> **Exercise requirements**
For any picture in the lines below, please leave it out and copy the rest exactly.
————————
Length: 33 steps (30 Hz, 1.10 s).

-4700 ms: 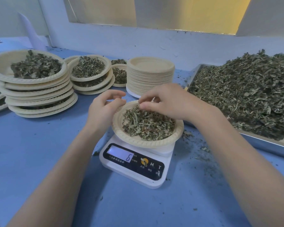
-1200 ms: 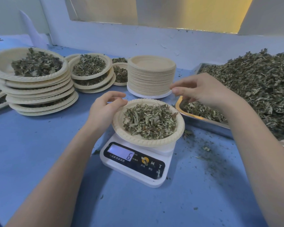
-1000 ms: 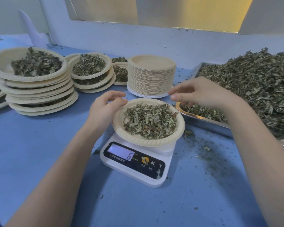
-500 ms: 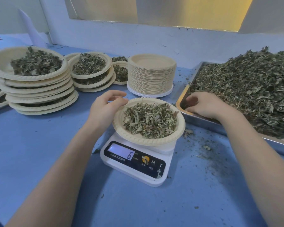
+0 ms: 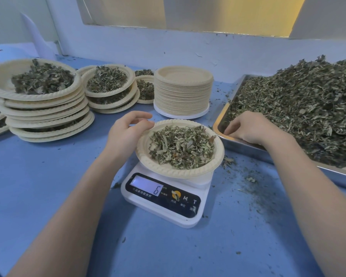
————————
> **Answer section**
Length: 33 steps (30 Hz, 1.10 s).

-4700 ms: 
-1200 ms: 
-1000 ms: 
-500 ms: 
+0 ms: 

Nothing further remains to be added to the answer.